Exercise details:
Work out how many lines in the listing below include the word "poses"; answer with the number alone.

Data provided:
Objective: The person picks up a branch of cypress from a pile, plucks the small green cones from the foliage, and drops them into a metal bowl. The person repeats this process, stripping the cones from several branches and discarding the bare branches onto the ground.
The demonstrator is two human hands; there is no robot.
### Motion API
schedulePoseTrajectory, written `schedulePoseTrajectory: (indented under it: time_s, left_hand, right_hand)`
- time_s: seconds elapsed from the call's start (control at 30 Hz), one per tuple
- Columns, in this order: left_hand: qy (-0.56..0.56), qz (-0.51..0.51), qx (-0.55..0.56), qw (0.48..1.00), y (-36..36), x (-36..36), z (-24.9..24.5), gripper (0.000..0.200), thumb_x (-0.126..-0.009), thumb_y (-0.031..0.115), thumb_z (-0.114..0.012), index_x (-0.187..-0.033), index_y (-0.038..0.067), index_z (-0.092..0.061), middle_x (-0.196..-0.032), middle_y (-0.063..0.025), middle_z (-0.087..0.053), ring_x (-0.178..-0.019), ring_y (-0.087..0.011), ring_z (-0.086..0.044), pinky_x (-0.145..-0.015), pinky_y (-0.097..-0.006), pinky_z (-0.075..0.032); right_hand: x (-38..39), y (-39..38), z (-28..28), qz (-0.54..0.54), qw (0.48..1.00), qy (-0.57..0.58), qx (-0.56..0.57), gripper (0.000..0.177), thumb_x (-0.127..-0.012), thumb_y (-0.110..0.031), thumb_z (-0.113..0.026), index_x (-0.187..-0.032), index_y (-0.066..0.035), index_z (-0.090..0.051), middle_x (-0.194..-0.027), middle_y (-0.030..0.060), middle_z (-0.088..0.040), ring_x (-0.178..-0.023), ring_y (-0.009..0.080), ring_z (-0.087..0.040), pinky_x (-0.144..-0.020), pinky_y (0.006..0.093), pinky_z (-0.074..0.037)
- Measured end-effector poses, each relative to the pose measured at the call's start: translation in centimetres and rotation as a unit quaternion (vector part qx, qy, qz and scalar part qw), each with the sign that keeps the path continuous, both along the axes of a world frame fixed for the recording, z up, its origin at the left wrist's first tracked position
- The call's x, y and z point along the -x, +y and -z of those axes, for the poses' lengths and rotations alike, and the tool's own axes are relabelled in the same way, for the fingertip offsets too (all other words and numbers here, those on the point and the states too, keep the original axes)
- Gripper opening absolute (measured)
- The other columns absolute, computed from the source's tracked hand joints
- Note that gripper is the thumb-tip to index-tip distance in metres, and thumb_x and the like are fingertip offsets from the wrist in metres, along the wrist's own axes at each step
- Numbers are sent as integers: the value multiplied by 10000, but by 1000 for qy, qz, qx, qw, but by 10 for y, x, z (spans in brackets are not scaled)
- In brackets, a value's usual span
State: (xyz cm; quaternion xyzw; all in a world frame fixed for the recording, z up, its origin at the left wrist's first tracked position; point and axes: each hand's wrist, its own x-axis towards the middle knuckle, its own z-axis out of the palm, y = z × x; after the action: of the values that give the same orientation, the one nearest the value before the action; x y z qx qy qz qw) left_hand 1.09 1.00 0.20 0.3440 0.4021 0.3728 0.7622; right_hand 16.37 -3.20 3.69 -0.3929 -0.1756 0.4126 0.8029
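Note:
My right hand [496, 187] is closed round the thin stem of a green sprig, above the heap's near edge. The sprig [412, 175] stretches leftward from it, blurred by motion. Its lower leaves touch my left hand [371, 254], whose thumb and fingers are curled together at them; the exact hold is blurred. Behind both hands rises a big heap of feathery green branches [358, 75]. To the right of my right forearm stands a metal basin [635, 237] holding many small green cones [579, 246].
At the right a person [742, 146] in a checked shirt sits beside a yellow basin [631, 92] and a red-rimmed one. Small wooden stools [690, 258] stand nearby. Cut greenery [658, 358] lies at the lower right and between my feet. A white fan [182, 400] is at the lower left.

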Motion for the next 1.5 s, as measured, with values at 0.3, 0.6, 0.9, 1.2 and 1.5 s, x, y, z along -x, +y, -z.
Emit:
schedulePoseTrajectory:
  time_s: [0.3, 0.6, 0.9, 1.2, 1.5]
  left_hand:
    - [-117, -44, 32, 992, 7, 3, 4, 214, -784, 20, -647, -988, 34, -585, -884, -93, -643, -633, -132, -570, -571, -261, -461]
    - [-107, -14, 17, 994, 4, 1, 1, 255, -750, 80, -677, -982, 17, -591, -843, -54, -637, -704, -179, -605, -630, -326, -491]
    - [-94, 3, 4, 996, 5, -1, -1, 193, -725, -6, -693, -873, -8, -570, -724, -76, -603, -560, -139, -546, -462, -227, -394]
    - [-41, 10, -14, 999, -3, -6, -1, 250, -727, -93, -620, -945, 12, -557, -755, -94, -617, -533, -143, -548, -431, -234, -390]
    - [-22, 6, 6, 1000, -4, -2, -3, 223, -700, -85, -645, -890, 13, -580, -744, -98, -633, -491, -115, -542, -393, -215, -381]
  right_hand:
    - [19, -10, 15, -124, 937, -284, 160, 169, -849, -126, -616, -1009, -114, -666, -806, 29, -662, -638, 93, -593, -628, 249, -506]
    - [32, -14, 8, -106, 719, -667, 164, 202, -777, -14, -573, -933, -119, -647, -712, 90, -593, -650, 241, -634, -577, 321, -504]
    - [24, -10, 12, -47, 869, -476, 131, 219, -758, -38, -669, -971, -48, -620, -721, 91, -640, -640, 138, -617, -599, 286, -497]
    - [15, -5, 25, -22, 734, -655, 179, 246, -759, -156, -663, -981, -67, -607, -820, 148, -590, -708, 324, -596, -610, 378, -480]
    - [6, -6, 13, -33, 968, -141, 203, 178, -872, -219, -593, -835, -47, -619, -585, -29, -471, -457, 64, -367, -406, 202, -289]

Output for this task:
2